L’Algérie s’implique dans la guerre contre les groupes terroristes au Mali. Au troisième jour des raids menés par l’armée française contre les bastions islamistes au nord du Mali, Alger a autorisé le survol de son espace aérien aux Rafale français. « L’Algérie a autorisé sans limite le survol de son territoire aux avions français », a indiqué, hier, le chef de la diplomatie française, Laurent Fabius.
Silence radio à Alger. Le département des Affaires étrangères perd la voix ! En portant les opérations dans les régions de Kidal, Gao et Tombouctou, bases arrière des groupes terroristes, la guerre prend ainsi une tout autre ampleur et gagne du terrain. Il faut dire qu’Alger a fort à faire pour la sécurisation de ses frontières. Et qu’à ce titre déjà, elle est appelée à jouer un rôle certain dans cette guerre contre les djihadistes. Il s’agit en effet de faire obstacle à toute pénétration des groupes armés sur le territoire algérien. « Nous travaillons avec les Algériens, nous continuons à discuter. Ce que nous avons à l’esprit, c’est que si les troupes africaines doivent remonter au Nord, il faudra que les Algériens ferment leur frontière », a précisé Laurent Fabius.
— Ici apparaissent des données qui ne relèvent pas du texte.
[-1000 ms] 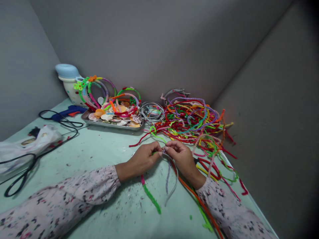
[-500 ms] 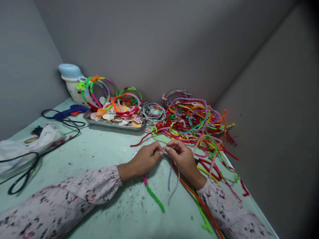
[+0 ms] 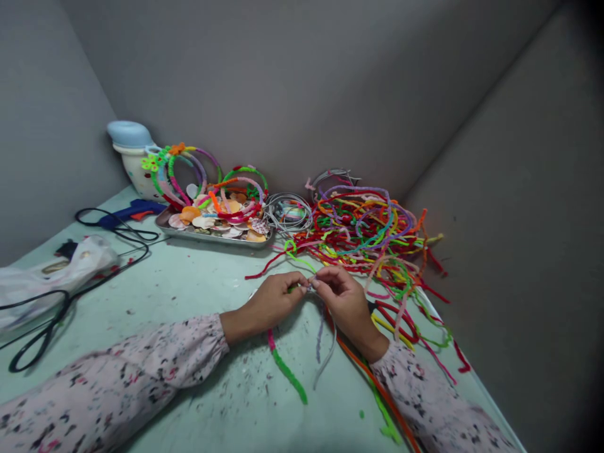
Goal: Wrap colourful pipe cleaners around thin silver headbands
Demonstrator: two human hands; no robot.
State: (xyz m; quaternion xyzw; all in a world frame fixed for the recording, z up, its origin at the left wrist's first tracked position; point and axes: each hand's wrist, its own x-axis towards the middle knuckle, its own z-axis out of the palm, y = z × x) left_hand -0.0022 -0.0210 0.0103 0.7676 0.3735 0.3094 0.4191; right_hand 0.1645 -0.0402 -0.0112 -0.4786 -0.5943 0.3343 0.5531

Il faut rappeler que l’opération était déjà mise en place depuis longtemps. Fin octobre 2012, l’armée algérienne avait déployé 35 000 hommes à la frontière sud avec le Mali. Une muraille militaire érigée pour empêcher toute infiltration des éléments djihadistes. Et l’arrivée du Premier ministre malien, Diango Cissoko, à la tête d’une importante délégation, civile et militaire, hier à Alger, est on ne peut plus opportune. Reçue par le Premier ministre algérien, Abdelmalek Sellal, la délégation malienne aurait sollicité une aide accrue de l’Algérie pour trouver « les voies et moyens à même de renforcer la coopération entre les pays du champ et les partenaires extra-régionaux pour éradiquer le terrorisme et le crime organisé qui constituent une menace pour la stabilité et la sécurité dans la région du Sahel », a souligné le gouvernement algérien dans un communiqué.
Les entretiens, qui se sont déroulés au Palais du gouvernement, ont réuni, côté algérien, le ministre des Affaires étrangères Mourad Medelci, celui de l’Intérieur et des Collectivités locales Daho Ould Kablia, le ministre délégué auprès du ministre de la Défense nationale Abdelmalek Guenaïzia et le ministre délégué chargé des Affaires maghrébines et africaines Abdelkader Messahel. Cette rencontre au sommet « offrira l’occasion aux deux parties de procéder à un échange de vues approfondi sur la situation au Nord-Mali et les efforts en cours pour un règlement de la crise multidimensionnelle qui affecte ce pays », a précisé le gouvernement algérien. M. Sellal, qui a rencontré, avant-hier à Ghadamès, ses homologues tunisien et libyen, a tenu un langage aux relents « guerriers » : « Nous avons soutenu au maximum le dialogue et continuerons à le faire, mais en cas d’atteinte à la sécurité et de l’utilisation d’autres moyens, nous sommes appelés à être fermes. » Il a affirmé que la crise malienne « aura un impact direct sur la région. Il ne s’agit pas d’une simple affaire de terrorisme, mais de crime organisé où sont utilisés les stupéfiants et le blanchiment d’argent », a-t-il mentionné. Changement de ton.
Alger qui, au début de la crise malienne, donnait l’impression d’être un pays réticent et réservé quant à l’option militaire pour mettre un terme à la terreur que font régner les groupes extrémistes au Nord-Mali, se trouve « incorporé » dans une guerre, dans une opération militaire d’envergure internationale. Prémonitoire, l’ancien patron des Services maliens, M. Maïga, avait bien affirmé que l’Algérie « finira par rentrer dans le rang dès que la guerre se déclarera » ! Elle qui a longtemps tergiversé en raison de son incapacité d’anticiper les événements qui s’accélèrent dangereusement à ses frontières. De nombreux experts locaux avaient, dès l’éclatement de la crise en mars 2012, pourtant tiré la sonnette d’alarme.
Le diplomate Abdelaziz Rahabi a souvent évoqué le rôle du « Pakistan » qu’on veut faire jouer à l’Algérie. Le Nord-Mali, c’est aussi le sud de l’Algérie. En l’absence d’une vision stratégique sérieuse qui impliquerait tous les acteurs politiques nationaux – nécessaire – les autorités algériennes ont fait le mauvais choix. Celui de « gérer » un dossier hautement sensible dans des salons fermés, comme s’il s’agissait d’une affaire strictement « privée ». L’opinion publique est outrageusement désabusée alors qu’une guerre est livrée à nos frontières et que trois diplomates algériens sont entre les mains des groupes djihadistes.